One of the main issues in computing a tensor decomposition is how to choose the number of rank-one components, since there is no finite algorithms for determining the rank of a tensor. A commonly used approach for this purpose is to find a low-dimensional subspace by solving an optimization problem and assuming the number of components is fixed. However, even though this algorithm is efficient and easy to implement, it often converges to poor local minima and suffers from outliers and noise.
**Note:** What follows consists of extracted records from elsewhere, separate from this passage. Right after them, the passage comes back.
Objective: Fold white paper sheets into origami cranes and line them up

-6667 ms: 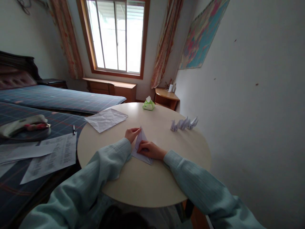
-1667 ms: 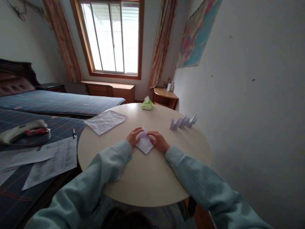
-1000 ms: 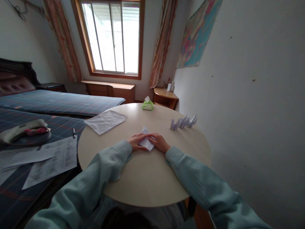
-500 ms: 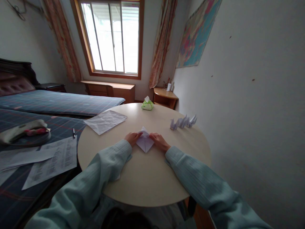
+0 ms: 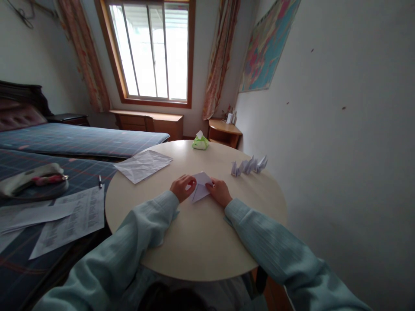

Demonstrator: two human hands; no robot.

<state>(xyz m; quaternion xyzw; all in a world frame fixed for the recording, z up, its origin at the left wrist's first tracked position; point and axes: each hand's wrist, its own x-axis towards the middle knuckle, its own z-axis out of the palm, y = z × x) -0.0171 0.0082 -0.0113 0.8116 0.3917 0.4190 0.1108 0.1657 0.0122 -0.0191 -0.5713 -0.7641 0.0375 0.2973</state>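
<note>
A small folded white paper (image 5: 200,189) is held just above the round cream table (image 5: 194,242), between both hands. My left hand (image 5: 181,188) pinches its left edge with curled fingers. My right hand (image 5: 220,191) grips its right side, fingers closed on the fold. Both arms wear pale green sleeves. The paper's underside and the fingertips behind it are hidden.
A creased white sheet (image 5: 143,164) lies at the table's far left. A green tissue pack (image 5: 200,141) sits at the far edge, a row of folded paper figures (image 5: 249,166) at the right. A bed with printed papers (image 5: 69,218) and a pen (image 5: 100,181) borders the left. A wall stands close on the right.
The paper was pressed flat on the table under both hands; now it is raised and tilted, one flap opened upward. Both hands have shifted slightly away from me.
</note>
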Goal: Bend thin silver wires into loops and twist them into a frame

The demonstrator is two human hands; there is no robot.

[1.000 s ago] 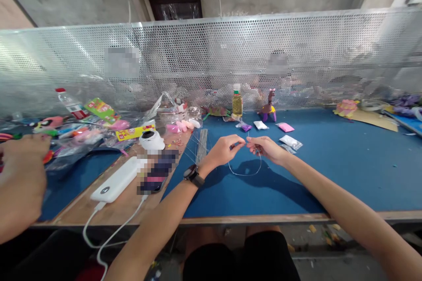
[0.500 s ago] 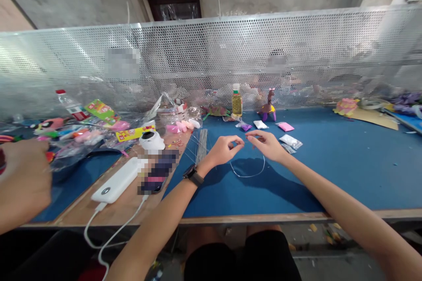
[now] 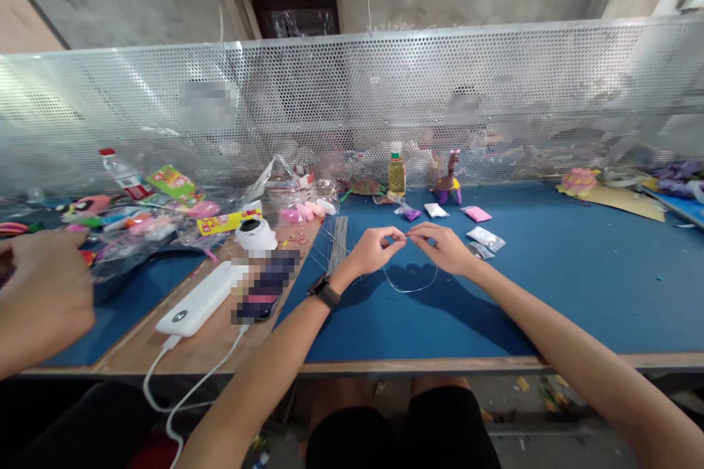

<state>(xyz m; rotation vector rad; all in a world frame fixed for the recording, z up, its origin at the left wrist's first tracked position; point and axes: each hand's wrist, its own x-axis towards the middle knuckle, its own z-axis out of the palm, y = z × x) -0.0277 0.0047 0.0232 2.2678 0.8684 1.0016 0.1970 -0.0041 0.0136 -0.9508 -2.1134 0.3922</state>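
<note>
A thin silvery wire (image 3: 410, 290) hangs in a loop below my two hands, above the blue mat (image 3: 577, 286). My left hand (image 3: 377, 248) is closed in a pinch on one end of it. My right hand (image 3: 441, 243) pinches the other end, and the fingertips of both hands meet. The exact crossing of the wire ends is hidden by the fingers. A bundle of straight wires (image 3: 338, 242) lies on the mat just left of my left hand. Beyond my right hand lie small packets: purple (image 3: 411, 213), white (image 3: 435, 210), pink (image 3: 477, 214) and another white one (image 3: 486, 238).
A bottle of yellow liquid (image 3: 397, 170) and a clay figure (image 3: 451, 179) stand at the back, before a perforated metal screen (image 3: 495, 88). Left are a power bank (image 3: 195, 304), a phone (image 3: 267, 286) and a white roll (image 3: 256, 234). A co-worker's hand (image 3: 47, 300) is at far left.
My hands have come together, the right one moving slightly left until the fingertips meet. The wire loop has narrowed a little. The view has shifted slightly.
</note>
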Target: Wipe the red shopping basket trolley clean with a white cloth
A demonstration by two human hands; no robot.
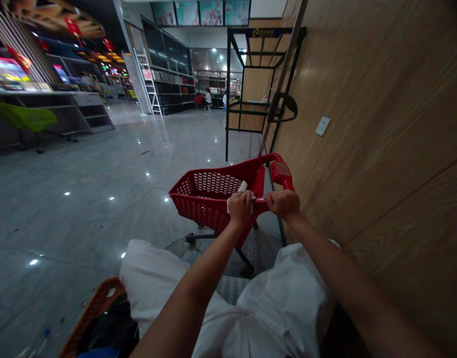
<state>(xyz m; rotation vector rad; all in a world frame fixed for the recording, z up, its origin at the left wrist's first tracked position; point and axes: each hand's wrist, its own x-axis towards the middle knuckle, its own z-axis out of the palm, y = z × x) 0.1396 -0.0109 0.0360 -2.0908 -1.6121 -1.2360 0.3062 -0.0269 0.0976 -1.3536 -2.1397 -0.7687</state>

The aim of this paper is to develop a mathematical framework for exact tensor decomposition that is able to represent a tensor as the sum of a finite number of low-rank tensors. In the paper three different problems will be carried out to derive: i) the decomposition of a non-negative self-adjoint tensor operator; ii) the decomposition of a linear tensor transformation; iii) the decomposition of a generic tensor.

翻译：张量分解计算中的一个主要问题是如何选择秩一分量的数量，因为目前尚无有限算法可确定张量的秩。为此目的常用的一种方法是通过求解优化问题找到低维子空间，并假设分量数量固定。然而，尽管该算法高效且易于实现，但其常收敛至不良局部极小值，且易受异常值和噪声影响。本文旨在建立一个精确张量分解的数学框架，能够将张量表示为有限个低秩张量之和。本文将针对三个不同问题展开推导：i) 非负自伴张量算子的分解；ii) 线性张量变换的分解；iii) 一般张量的分解。